Heuristic:Eric mitchell Direct preference optimization RMSprop Over Adam
| Knowledge Sources | |
|---|---|
| Domains | Optimization, Deep_Learning |
| Last Updated | 2026-02-08 02:00 GMT |
Overview
Use RMSprop instead of Adam as the default optimizer to reduce memory usage while maintaining comparable training performance.
Description
The DPO codebase uses RMSprop as the default optimizer instead of the more common Adam or AdamW. This is an explicit design choice documented in the config file: "We use RMSprop because it works about as well as Adam and is more memory-efficient." RMSprop stores one momentum buffer per parameter, while Adam stores two (first and second moment estimates), making RMSprop use approximately 33% less optimizer state memory.
Usage
Use this heuristic when memory efficiency is important, especially for large models (6.9B+ parameters) where optimizer state can consume significant VRAM. The default config sets `optimizer: RMSprop`. To override, pass `optimizer=AdamW` on the command line.

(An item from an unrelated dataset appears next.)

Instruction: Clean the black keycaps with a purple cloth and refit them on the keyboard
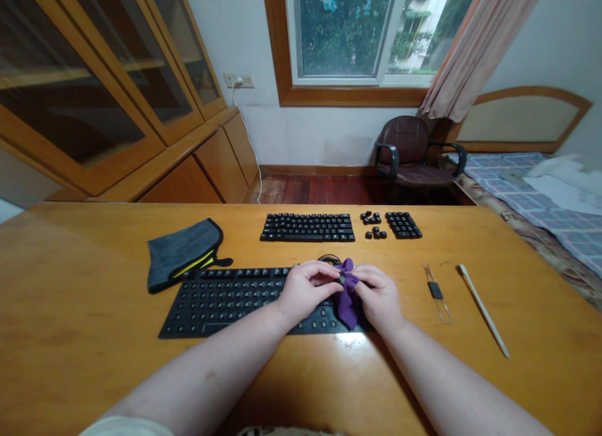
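Observation:
Between the fingertips of my left hand (308, 288) is a small black keycap (342, 277). My right hand (379, 295) pinches a purple cloth (347, 307), which is gathered against the keycap and hangs down over the keyboard. Beneath both hands lies a black keyboard base (226, 301), its key switches bare of caps. My hands cover part of its right side. Behind it, removed keycaps are laid out in a main block (307, 228), a small loose group (371, 219) and a number-pad block (403, 225).
A folded grey cloth (181, 251) with a yellow lining touches the keyboard's upper left. To the right lie a wire keycap puller (436, 290) and a thin pale brush (484, 313). The wooden desk (84, 298) ends at a far edge, with a chair (407, 147) beyond it.

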The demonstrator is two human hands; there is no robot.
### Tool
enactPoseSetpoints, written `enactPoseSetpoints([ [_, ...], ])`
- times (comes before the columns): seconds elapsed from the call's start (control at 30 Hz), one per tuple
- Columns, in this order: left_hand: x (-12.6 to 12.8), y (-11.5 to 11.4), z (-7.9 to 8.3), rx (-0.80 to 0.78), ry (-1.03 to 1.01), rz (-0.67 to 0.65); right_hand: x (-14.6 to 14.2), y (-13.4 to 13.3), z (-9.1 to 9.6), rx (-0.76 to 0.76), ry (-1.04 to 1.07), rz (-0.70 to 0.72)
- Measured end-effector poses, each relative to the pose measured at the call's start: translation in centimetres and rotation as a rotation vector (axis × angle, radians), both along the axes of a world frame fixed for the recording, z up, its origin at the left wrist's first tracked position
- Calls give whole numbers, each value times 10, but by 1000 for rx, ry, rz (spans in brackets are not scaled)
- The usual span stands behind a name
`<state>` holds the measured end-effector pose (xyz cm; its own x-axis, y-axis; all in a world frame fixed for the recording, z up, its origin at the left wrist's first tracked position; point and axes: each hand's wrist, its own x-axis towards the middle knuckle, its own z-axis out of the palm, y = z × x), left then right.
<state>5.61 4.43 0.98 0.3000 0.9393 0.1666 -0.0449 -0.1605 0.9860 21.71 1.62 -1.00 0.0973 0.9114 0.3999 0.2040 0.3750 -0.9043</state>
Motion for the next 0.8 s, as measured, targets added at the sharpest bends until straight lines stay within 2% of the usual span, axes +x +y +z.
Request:
enactPoseSetpoints([
  [0.17, -1, 2, -4, 3, -38, -14, 0, 0, 1, -35, -25, 43],
  [0.3, -2, 4, -3, 71, 24, -31, -1, 1, 2, -55, -10, -3],
  [0.47, -1, 3, -4, -29, 28, -26, -2, 0, 2, -50, -15, -7],
  [0.67, -2, 4, -8, 49, 46, -32, -1, -1, 0, -62, -15, -13],
  [0.8, -1, 5, -7, -21, 47, -4, -2, 0, 2, -66, -15, 17],
])
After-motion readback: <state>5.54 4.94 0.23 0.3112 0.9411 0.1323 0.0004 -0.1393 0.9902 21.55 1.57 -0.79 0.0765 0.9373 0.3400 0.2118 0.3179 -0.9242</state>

The Insight (Rule of Thumb)
- Action: Use `optimizer=RMSprop` (the default in config.yaml).
- Value: RMSprop with default PyTorch parameters and `lr=5e-7`.
- Trade-off: ~33% less optimizer state memory compared to Adam (1 buffer vs 2 buffers per parameter), with comparable training performance for DPO/SFT. Adam may converge slightly faster in some cases.

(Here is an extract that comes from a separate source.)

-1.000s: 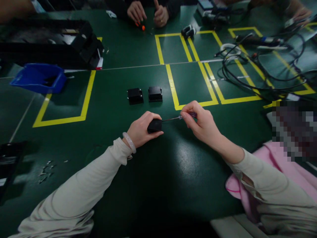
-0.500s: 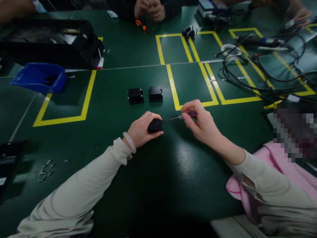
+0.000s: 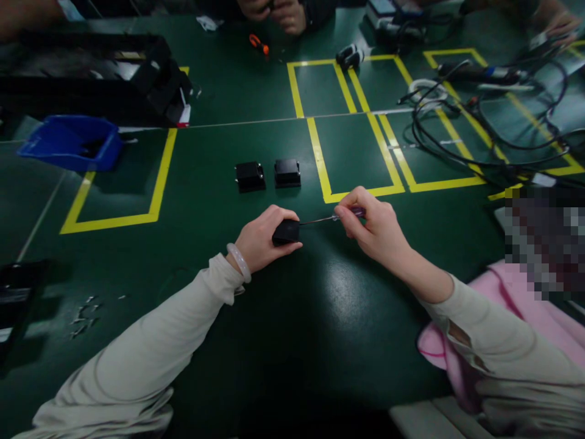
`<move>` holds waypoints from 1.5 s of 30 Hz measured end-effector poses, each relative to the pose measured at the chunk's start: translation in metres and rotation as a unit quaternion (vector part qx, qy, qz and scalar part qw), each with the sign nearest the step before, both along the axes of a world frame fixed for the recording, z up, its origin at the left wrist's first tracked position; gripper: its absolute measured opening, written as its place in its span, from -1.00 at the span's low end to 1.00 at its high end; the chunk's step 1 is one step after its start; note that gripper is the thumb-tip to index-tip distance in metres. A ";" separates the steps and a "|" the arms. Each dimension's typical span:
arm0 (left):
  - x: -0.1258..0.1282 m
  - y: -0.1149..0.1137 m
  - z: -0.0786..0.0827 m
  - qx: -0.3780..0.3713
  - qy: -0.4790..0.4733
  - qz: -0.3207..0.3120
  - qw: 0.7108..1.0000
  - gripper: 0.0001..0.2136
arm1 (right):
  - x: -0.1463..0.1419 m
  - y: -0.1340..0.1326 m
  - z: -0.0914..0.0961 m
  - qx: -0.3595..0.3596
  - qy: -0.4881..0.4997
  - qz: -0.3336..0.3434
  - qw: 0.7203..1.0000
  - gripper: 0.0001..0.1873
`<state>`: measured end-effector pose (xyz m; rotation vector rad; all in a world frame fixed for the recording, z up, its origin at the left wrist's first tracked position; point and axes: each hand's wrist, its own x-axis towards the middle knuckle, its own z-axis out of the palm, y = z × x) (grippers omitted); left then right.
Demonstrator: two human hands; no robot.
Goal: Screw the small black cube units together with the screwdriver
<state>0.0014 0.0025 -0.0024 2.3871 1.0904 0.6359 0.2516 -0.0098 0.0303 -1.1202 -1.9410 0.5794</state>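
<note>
My left hand (image 3: pixel 262 239) is closed around a small black box-shaped part (image 3: pixel 286 232), thumb and fingers on opposite sides of it. In my right hand (image 3: pixel 371 222) is a screwdriver (image 3: pixel 317 220) with a clear purplish handle, pinched between thumb and fingers. Its thin shaft points left, and the tip meets the right side of the black part; the exact contact spot is too small to make out. Just beyond my left hand, two similar black parts, one on the left (image 3: pixel 249 175) and one on the right (image 3: pixel 287 172), rest on the green table (image 3: pixel 219 372) with small metal screws at their sides.
Loose screws (image 3: pixel 83 317) lie at the left. A blue bin (image 3: pixel 73 143) and a long black tray (image 3: pixel 91 79) stand at the back left. Black cables (image 3: pixel 484 160) sprawl at the right, above a pink cloth (image 3: pixel 507 305). Across the table show a co-worker's hands (image 3: pixel 287 15) and orange-handled tool (image 3: pixel 259 44).
The fingers of my right hand have shifted slightly on the screwdriver handle. My left hand and the black part stay in place. The co-worker's hands opposite have moved a little.
</note>
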 end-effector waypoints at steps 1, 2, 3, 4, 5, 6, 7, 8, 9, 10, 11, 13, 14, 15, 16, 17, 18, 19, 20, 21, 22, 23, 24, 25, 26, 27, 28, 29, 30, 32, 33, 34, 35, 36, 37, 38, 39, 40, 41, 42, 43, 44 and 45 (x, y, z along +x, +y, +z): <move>0.000 0.000 0.000 -0.002 0.000 0.000 1.000 -0.64 | 0.000 0.000 -0.001 0.003 0.003 0.004 1.000 -0.88; 0.000 0.000 0.000 -0.004 0.000 -0.001 1.000 -0.64 | 0.000 0.000 -0.001 0.003 0.006 0.008 1.000 -0.91; 0.000 0.000 0.000 -0.005 0.000 -0.002 1.000 -0.64 | 0.000 0.000 -0.001 0.002 0.009 0.014 1.000 -0.94; 0.000 0.000 0.000 -0.005 -0.001 -0.002 1.000 -0.64 | 0.000 0.000 -0.001 0.002 0.011 0.017 1.000 -0.95; 0.000 0.000 0.000 -0.005 -0.002 -0.001 1.000 -0.64 | 0.000 0.000 -0.001 0.001 0.011 0.020 1.000 -0.96; -0.001 0.000 0.000 -0.004 -0.002 0.000 1.000 -0.64 | 0.000 -0.001 -0.001 0.003 0.008 0.021 1.000 -0.95; -0.001 0.000 0.000 -0.004 -0.002 0.002 1.000 -0.64 | 0.000 -0.001 -0.001 0.005 0.005 0.021 1.000 -0.94; -0.001 0.000 0.000 -0.002 0.000 0.004 1.000 -0.64 | 0.000 -0.001 0.000 0.008 0.001 0.020 1.000 -0.92; -0.001 0.000 0.000 -0.001 0.001 0.005 1.000 -0.64 | 0.000 -0.001 0.000 0.011 -0.002 0.017 1.000 -0.89; -0.002 0.000 0.000 -0.001 0.003 0.005 1.000 -0.64 | 0.000 -0.001 0.000 0.013 -0.003 0.016 1.000 -0.87; -0.002 0.001 0.000 -0.001 0.004 0.006 1.000 -0.64 | 0.000 -0.001 0.000 0.014 -0.002 0.015 1.000 -0.85; -0.002 0.001 0.000 -0.002 0.005 0.005 1.000 -0.63 | 0.000 -0.001 -0.001 0.009 0.002 0.017 1.000 -0.85; -0.002 0.001 0.000 -0.003 0.005 0.005 1.000 -0.63 | -0.001 -0.001 -0.001 0.005 0.005 0.019 1.000 -0.87; -0.002 0.001 0.000 -0.004 0.005 0.006 1.000 -0.64 | -0.001 -0.001 -0.001 -0.001 0.008 0.021 1.000 -0.90; -0.002 0.001 0.000 -0.005 0.005 0.007 1.000 -0.64 | -0.001 -0.001 -0.001 -0.006 0.010 0.023 1.000 -0.94; -0.002 0.001 0.000 -0.007 0.006 0.008 1.000 -0.64 | -0.001 -0.001 0.000 -0.010 0.011 0.025 1.000 -0.98; -0.002 0.001 0.000 -0.008 0.007 0.009 1.000 -0.64 | -0.001 -0.001 0.000 -0.012 0.012 0.025 1.000 -0.98; -0.002 0.001 0.000 -0.009 0.008 0.010 1.000 -0.64 | -0.002 -0.001 0.001 -0.011 0.011 0.024 1.000 -0.96; -0.002 0.001 0.000 -0.010 0.009 0.010 1.000 -0.65 | -0.002 -0.001 0.001 -0.009 0.008 0.022 1.000 -0.95; -0.001 0.001 0.000 -0.010 0.010 0.010 1.000 -0.64 | -0.002 -0.001 0.002 -0.006 0.004 0.020 1.000 -0.96; -0.001 0.001 0.001 -0.010 0.011 0.010 1.000 -0.64 | -0.002 -0.001 0.002 -0.003 0.002 0.016 1.000 -0.96; -0.001 0.001 0.001 -0.011 0.011 0.010 1.000 -0.65 | -0.002 -0.001 0.002 -0.001 0.000 0.013 1.000 -0.94; -0.001 0.001 0.001 -0.011 0.011 0.010 1.000 -0.65 | -0.002 -0.001 0.002 -0.001 0.000 0.011 1.000 -0.91; -0.001 0.001 0.001 -0.011 0.009 0.011 1.000 -0.65 | -0.002 0.000 0.002 -0.001 0.000 0.010 1.000 -0.87; -0.001 0.001 0.001 -0.011 0.008 0.011 1.000 -0.65 | -0.002 0.000 0.002 -0.002 0.001 0.008 1.000 -0.84; -0.001 0.000 0.001 -0.011 0.007 0.010 1.000 -0.65 | -0.002 0.000 0.001 -0.003 0.001 0.007 1.000 -0.83; -0.001 0.000 0.001 -0.011 0.006 0.010 1.000 -0.65 | -0.002 0.000 0.001 -0.002 0.001 0.007 1.000 -0.82; -0.001 0.000 0.001 -0.010 0.006 0.009 1.000 -0.65 | -0.002 0.000 0.000 -0.002 0.001 0.007 1.000 -0.83; -0.001 0.000 0.001 -0.010 0.006 0.009 1.000 -0.65 | -0.001 0.001 -0.001 -0.002 0.001 0.008 1.000 -0.83; -0.001 0.000 0.001 -0.008 0.006 0.008 1.000 -0.64 | -0.001 0.000 -0.001 -0.004 0.001 0.009 1.000 -0.84; -0.001 0.000 0.001 -0.008 0.006 0.008 1.000 -0.64 | -0.001 0.000 -0.002 -0.007 0.001 0.009 1.000 -0.84; -0.001 0.000 0.001 -0.009 0.006 0.009 1.000 -0.64 | 0.000 0.000 -0.002 -0.009 0.000 0.009 1.000 -0.84; -0.001 0.001 0.002 -0.010 0.007 0.010 1.000 -0.64 | 0.000 0.000 -0.002 -0.011 -0.001 0.009 1.000 -0.84; -0.001 0.001 0.002 -0.011 0.008 0.011 1.000 -0.65 | 0.000 0.000 -0.001 -0.011 -0.001 0.009 1.000 -0.84; -0.001 0.001 0.002 -0.012 0.010 0.011 1.000 -0.65 | 0.000 0.000 -0.001 -0.011 -0.001 0.010 1.000 -0.85; -0.001 0.001 0.002 -0.013 0.010 0.010 1.000 -0.65 | 0.000 0.000 0.000 -0.010 0.000 0.011 1.000 -0.85; -0.001 0.001 0.002 -0.014 0.010 0.010 1.000 -0.65 | 0.000 0.000 0.000 -0.009 0.002 0.012 1.000 -0.85; -0.001 0.001 0.002 -0.014 0.010 0.010 1.000 -0.65 | 0.000 0.000 0.000 -0.008 0.002 0.015 1.000 -0.85; -0.001 0.001 0.002 -0.014 0.010 0.010 1.000 -0.64 | 0.000 0.000 0.001 -0.009 0.002 0.018 1.000 -0.85; -0.001 0.001 0.002 -0.013 0.010 0.011 1.000 -0.64 | 0.000 0.000 0.001 -0.012 0.001 0.020 1.000 -0.85; -0.001 0.001 0.001 -0.013 0.010 0.012 1.000 -0.64 | 0.000 0.000 0.001 -0.016 -0.002 0.022 1.000 -0.86; -0.001 0.001 0.001 -0.013 0.011 0.012 1.000 -0.65 | -0.001 0.000 0.002 -0.019 -0.002 0.025 0.999 -0.88; -0.002 0.001 0.001 -0.014 0.012 0.012 1.000 -0.65 | -0.001 -0.001 0.002 -0.022 0.001 0.027 0.999 -0.92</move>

- Compatibility: Works with all trainer classes. The optimizer is instantiated dynamically via `getattr(torch.optim, config.optimizer)`.
Reasoning
For a model with N parameters in FP32:
- Adam/AdamW: Requires 2N * 4 bytes = 8N bytes of optimizer state (first moment + second moment).
- RMSprop: Requires 1N * 4 bytes = 4N bytes of optimizer state (running average of squared gradients).

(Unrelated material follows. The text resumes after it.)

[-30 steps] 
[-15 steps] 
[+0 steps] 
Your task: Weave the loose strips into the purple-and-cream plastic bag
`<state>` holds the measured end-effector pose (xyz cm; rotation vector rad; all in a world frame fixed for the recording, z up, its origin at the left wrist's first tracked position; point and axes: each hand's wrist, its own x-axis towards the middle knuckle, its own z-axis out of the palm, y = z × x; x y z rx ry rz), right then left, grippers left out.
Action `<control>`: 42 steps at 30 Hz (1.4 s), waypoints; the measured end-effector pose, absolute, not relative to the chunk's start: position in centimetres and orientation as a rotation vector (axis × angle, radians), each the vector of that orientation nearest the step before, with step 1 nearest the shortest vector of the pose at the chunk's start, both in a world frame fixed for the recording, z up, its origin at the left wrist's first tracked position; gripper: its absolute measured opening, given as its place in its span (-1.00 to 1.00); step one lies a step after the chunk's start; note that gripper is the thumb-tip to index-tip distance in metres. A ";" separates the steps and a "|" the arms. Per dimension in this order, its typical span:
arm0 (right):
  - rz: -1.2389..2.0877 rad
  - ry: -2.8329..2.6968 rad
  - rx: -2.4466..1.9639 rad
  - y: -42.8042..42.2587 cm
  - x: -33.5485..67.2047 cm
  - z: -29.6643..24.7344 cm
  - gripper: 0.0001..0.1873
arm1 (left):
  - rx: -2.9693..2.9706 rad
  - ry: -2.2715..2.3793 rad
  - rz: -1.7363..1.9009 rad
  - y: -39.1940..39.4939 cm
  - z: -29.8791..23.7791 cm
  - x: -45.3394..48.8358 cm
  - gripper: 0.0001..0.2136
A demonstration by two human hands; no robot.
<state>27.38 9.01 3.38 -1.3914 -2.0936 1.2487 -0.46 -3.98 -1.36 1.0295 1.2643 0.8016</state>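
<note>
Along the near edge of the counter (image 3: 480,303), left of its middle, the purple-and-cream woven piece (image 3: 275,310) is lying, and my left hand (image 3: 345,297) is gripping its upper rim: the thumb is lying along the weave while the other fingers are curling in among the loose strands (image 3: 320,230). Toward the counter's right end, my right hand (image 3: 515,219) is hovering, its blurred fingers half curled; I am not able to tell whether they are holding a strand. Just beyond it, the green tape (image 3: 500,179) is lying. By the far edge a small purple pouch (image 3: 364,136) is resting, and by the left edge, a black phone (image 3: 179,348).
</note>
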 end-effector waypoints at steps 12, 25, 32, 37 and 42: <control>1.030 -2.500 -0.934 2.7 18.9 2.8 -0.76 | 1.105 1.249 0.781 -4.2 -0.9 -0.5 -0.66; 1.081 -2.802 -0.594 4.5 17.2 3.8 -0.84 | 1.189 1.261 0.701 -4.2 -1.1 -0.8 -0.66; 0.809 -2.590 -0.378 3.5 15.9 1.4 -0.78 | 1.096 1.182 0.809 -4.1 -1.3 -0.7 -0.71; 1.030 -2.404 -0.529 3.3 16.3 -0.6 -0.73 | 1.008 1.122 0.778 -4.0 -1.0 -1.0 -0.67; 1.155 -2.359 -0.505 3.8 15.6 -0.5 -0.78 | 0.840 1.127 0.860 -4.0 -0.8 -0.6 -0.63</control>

For a 6.9B parameter model, this saves approximately 27.6GB of memory. The DPO authors explicitly chose RMSprop after finding it performs comparably to Adam for their use case.
Code evidence from `config/config.yaml:79-80`:
# The optimizer to use; we use RMSprop because it works about as well as Adam and is more memory-efficient
optimizer: RMSprop
Optimizer instantiation in `trainers.py:276`:
rank0_print(f'Using {self.config.optimizer} optimizer')
self.optimizer = getattr(torch.optim, self.config.optimizer)(self.policy.parameters(), lr=self.config.lr)